# Loan company and Tracking Device.



## Robert59 (Jul 17, 2022)

This young girl told me a car loan company put a tracking device on her car is this true? Or could this be from drinking and driving?

                                                 Thanks.


----------



## Harry Le Hermit (Jul 17, 2022)

Robert59 said:


> This young girl told me a car loan company put a tracking device on her car is this true? Or could this be from drinking and driving?
> 
> Thanks.


Is it a Car Loan company like hertz... highly likely. If she borrowed money to buy the car, did she sign a waiver to allow a tracking device, as condition of loan? While it is generally illegal to put a tracker on a vehicle you own... having a lien against that vehicle means you don't really own the vehicle, until it is paid in full.


----------



## Lawrence (Jul 17, 2022)

I have heard of this being done especially for very expensive high end sports cars. If the persons who rents it dammages it by running it on a race track they will have to pay the damages. Also for roads that the have been informed not to drive the car on.


----------



## squatting dog (Jul 17, 2022)

Buy here pay here car lots do this also. Then, when your loan is paid off, they offer a free oil change. That's when they remove the tracking device.


----------



## Just Jeff (Jul 17, 2022)

Robert59 said:


> This young girl told me a car loan company put a tracking device on her car is this true? Or could this be from drinking and driving?
> 
> Thanks.


Some new and used car lots that sell cars do that routinely.  They also have the means to disable the motor remotely,  so if a payment is missed even for one day,  they can stop the car from starting.


----------



## Jeni (Jul 17, 2022)

So many tell us how great things are now but things like this show that many times 
we all are treated as guilty until proven innocent .......... 
that the bad behavior of a few has become so frequent that no one is trusted anymore.


----------



## Just Jeff (Jul 18, 2022)

Jeni said:


> So many tell us how great things are now but things like this show that many times
> we all are treated as guilty until proven innocent ..........
> that the bad behavior of a few has become so frequent that no one is trusted anymore.
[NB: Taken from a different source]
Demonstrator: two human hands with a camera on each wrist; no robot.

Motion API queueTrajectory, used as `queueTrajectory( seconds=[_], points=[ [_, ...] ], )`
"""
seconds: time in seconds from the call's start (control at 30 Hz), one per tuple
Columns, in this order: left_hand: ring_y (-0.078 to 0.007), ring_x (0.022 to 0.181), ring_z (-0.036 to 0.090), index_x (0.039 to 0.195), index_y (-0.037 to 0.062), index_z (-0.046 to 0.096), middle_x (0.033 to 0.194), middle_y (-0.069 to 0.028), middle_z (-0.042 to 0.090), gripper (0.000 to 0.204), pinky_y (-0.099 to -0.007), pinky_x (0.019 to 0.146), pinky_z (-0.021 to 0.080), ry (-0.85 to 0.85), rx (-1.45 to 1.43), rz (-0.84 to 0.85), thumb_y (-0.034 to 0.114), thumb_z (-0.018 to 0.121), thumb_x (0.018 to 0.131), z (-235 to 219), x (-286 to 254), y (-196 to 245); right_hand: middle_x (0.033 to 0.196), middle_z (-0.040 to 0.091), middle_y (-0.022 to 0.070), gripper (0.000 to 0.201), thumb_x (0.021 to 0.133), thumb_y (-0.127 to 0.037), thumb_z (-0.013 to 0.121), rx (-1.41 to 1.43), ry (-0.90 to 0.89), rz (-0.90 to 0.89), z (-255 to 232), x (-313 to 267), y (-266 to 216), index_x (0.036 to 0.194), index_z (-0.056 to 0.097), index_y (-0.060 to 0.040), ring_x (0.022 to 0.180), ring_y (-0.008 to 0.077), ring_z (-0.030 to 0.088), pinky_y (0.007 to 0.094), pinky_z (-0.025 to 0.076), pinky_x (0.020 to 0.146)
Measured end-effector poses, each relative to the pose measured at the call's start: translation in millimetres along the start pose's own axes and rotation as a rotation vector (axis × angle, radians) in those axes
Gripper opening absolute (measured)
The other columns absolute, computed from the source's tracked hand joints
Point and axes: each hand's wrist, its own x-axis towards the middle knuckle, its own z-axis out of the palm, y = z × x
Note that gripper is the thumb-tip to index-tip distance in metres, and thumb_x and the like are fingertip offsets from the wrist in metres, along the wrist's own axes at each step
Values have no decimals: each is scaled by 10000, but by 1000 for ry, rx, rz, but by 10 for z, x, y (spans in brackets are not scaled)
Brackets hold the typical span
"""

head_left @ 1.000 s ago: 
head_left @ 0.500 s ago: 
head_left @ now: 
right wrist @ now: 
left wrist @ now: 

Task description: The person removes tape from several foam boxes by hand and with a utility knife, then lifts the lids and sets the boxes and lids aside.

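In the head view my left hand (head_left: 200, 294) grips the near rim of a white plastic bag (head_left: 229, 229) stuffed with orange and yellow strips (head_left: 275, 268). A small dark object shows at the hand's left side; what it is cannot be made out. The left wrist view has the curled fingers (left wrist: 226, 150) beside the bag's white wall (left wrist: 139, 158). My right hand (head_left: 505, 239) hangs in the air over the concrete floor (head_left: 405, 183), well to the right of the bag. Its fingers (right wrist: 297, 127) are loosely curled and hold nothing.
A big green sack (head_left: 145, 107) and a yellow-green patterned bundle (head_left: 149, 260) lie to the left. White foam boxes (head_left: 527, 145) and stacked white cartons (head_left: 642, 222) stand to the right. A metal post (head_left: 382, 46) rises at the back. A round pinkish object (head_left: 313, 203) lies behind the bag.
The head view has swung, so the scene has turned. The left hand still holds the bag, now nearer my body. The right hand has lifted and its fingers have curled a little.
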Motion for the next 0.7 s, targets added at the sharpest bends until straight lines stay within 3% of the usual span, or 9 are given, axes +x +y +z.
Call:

A bank requires collateral on most loans,  so they have recourse if someone defaults on a loan.  Bad checks and defaulted loans are quite common ,  and may be worse by the "trusted" ones or so-called 'pillars' of society we live in .   People are given false knowledge the day they are born and every day of their life,  starting with parents,  siblings,  kindergarten,  thru the schooling,  thru television or media,  thru colleges and universities,  thru lawyers and preachers and used car salesmen ;  every day.
Trust who then ?   
....  it is a risk any time, anywhere.
Only God the Creator is Faithful and True,  and Jesus His Son our Savior .
Men are corrupted to start with.   God is Perfectly Faithful and Dependable for all who rely on Him.


----------



## JaniceM (Jul 18, 2022)

Robert59 said:


> This young girl told me a car loan company put a tracking device on her car is this true? Or could this be from drinking and driving?
> 
> Thanks.


I know there is some insurance company that provides some kind of device so drivers can track their driving habits- but for the purpose of creating safer drivers and helping them save money on their insurance premiums.


----------



## Just Jeff (Jul 18, 2022)

JaniceM said:


> I know there is some insurance company that provides some kind of device so drivers can track their driving habits- but for the purpose of creating safer drivers and helping them save money on their insurance premiums.


I think they don't want nor try to make safer drivers.  They want more money/ the motive and purpose of every corporation,  and using any information gathered they can charge more,  even just for gathering the information.    If someone is already a 'safe' risk ,  then it might bring lower costs for a while,  with a leash on - like a dog being walked.   And likely the government pays substantively to corporations that go along with such a program ,  to increase the control over and the surveillance of people every day.


----------



## squatting dog (Jul 18, 2022)

Just Jeff said:


> I think they don't want nor try to make safer drivers.  They want more money/ the motive and purpose of every corporation,  and using any information gathered they can charge more,  even just for gathering the information.    If someone is already a 'safe' risk ,  then it might bring lower costs for a while,  with a leash on - like a dog being walked.   And likely the government pays substantively to corporations that go along with such a program ,  to increase the control over and the surveillance of people every day.


Beat me to it.


----------